Il y a chez Ruud Voesten quelque chose de presque monacal : une façon de traiter la musique comme un rite, un lent pèlerinage vers la clarté. Après avoir exploré l’enfer dans Ambrosia, le batteur et compositeur néerlandais ouvre les portes du Purgatorio de Dante avec Raw Beans, deuxième extrait d’un album à venir sur ZenneZ Records. Et dans cette ascension spirituelle, il choisit le dépouillement comme arme : un simple duo clarinette-piano, suspendu entre la faim et la grâce.
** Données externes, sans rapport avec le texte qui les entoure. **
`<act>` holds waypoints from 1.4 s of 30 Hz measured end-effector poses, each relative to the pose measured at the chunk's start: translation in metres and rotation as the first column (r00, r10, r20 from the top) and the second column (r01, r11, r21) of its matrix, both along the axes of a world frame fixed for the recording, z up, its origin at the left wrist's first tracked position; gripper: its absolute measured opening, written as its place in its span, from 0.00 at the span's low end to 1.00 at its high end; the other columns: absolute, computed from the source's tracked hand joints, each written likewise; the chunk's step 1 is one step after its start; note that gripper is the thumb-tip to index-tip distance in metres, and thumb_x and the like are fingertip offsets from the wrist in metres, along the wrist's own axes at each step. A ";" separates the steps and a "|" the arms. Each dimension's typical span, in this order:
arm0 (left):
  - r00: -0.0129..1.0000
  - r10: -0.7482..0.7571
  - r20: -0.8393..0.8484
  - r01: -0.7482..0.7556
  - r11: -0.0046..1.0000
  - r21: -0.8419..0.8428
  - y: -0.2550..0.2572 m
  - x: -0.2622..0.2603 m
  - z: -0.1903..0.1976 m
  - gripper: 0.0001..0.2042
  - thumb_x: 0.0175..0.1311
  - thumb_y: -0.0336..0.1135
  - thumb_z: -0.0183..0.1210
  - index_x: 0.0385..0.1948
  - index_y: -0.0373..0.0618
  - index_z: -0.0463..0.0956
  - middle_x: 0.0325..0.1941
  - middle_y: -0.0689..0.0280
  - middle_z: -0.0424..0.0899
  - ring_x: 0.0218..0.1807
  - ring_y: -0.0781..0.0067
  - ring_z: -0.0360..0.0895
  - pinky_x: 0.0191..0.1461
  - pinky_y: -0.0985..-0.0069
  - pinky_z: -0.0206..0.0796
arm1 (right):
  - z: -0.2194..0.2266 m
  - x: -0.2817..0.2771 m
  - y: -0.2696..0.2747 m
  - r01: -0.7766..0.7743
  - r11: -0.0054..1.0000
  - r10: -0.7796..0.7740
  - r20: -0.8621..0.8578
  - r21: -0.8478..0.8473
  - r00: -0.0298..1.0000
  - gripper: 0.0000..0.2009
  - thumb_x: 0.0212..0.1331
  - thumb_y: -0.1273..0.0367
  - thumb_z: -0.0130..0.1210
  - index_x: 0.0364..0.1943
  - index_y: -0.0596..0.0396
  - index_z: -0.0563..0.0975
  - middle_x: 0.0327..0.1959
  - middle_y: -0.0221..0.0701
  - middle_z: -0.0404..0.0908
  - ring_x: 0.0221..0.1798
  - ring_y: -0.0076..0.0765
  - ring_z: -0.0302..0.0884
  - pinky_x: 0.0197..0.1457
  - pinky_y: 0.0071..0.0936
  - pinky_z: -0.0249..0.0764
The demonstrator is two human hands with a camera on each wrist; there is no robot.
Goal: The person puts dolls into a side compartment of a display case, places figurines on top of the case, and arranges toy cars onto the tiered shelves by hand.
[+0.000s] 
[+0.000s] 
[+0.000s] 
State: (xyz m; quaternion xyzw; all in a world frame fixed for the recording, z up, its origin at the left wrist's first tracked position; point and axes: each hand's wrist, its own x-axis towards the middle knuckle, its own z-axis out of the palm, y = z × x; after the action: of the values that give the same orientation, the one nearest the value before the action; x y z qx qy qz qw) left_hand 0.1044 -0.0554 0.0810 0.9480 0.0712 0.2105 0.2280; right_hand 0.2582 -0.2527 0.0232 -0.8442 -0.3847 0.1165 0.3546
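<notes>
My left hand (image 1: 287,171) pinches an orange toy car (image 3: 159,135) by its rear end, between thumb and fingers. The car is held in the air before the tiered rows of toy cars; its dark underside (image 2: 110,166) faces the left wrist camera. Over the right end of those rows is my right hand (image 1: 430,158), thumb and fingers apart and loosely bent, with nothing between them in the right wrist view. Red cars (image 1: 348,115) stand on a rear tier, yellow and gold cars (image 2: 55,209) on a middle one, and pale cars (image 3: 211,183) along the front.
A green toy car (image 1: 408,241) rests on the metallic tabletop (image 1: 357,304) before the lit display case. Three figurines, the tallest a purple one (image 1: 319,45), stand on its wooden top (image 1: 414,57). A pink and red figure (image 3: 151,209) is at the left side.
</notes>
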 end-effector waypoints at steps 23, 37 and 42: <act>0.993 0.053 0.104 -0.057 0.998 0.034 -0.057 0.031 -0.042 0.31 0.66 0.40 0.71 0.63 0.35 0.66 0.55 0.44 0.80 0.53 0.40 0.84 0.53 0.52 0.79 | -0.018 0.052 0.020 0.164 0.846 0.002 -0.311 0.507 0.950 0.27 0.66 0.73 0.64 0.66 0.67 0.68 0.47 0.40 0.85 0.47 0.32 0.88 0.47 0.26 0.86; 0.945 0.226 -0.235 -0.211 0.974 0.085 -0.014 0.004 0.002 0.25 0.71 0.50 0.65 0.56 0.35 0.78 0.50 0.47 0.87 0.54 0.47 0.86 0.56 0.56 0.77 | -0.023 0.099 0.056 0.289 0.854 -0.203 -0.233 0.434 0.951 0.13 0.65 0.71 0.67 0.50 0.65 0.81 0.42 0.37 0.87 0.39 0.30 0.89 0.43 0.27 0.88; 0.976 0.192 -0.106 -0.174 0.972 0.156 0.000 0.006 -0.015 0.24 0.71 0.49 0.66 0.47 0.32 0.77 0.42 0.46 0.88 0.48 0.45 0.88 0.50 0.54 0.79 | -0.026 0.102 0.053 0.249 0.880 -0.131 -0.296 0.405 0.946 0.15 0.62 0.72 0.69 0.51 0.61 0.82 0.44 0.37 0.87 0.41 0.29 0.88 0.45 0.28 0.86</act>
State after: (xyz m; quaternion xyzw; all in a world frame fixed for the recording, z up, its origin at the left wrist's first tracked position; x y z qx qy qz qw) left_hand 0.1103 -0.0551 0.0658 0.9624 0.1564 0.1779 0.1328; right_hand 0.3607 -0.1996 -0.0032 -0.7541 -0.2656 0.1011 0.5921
Inspiré du septième cercle du Purgatoire — celui des gourmands condamnés à contempler, sans jamais goûter — Raw Beans est une œuvre d’attente, de désir inassouvi. Le morceau respire le manque. Le piano effleure les notes comme on tend la main vers un fruit invisible ; la clarinette, elle, gémit, supplie, se retient de mordre. L’ensemble s’inscrit dans une tension silencieuse, un entre-deux où la beauté naît de la frustration. On pense à Messiaen, à Webern, à ces compositeurs qui savaient faire du silence un langage.
Mais derrière cette austérité, il y a le feu discret du jazz — pas celui des clubs enfumés, mais celui, plus intérieur, des respirations libres et des syncopes contenues. Voesten, qui a toujours su mêler structure et instinct, orchestre ici une pièce qui semble écrite pour un espace sacré : un temple minuscule fait de chair et de pierre sonore.
L’enregistrement porte d’ailleurs la trace du lieu où tout a germé : la résidence d’Il Palmerino, à Florence, là où Dante vécut, là où les paysages eux-mêmes respirent l’expiation. Cette musique est autant une prière qu’une étude, autant un cri qu’un murmure. Elle ne raconte pas la faim : elle la fait ressentir.
Dans Raw Beans, la virtuosité s’efface au profit du sens — chaque note pèse son âme. Le morceau ne cherche pas à séduire, il invite à la contemplation, à cette lente digestion du silence que seul le jazz européen, dans ses formes les plus ascétiques, sait manier.
Ruud Voesten transforme le purgatoire en une chambre d’écho intime, où les fautes deviennent musique, et où la rédemption ne se gagne qu’à l’écoute. Un avant-goût de Ambrosia II qui promet une traversée à la fois mystique et charnelle — un voyage vers la lumière, à pas retenus, les mains encore brûlées par l’enfer.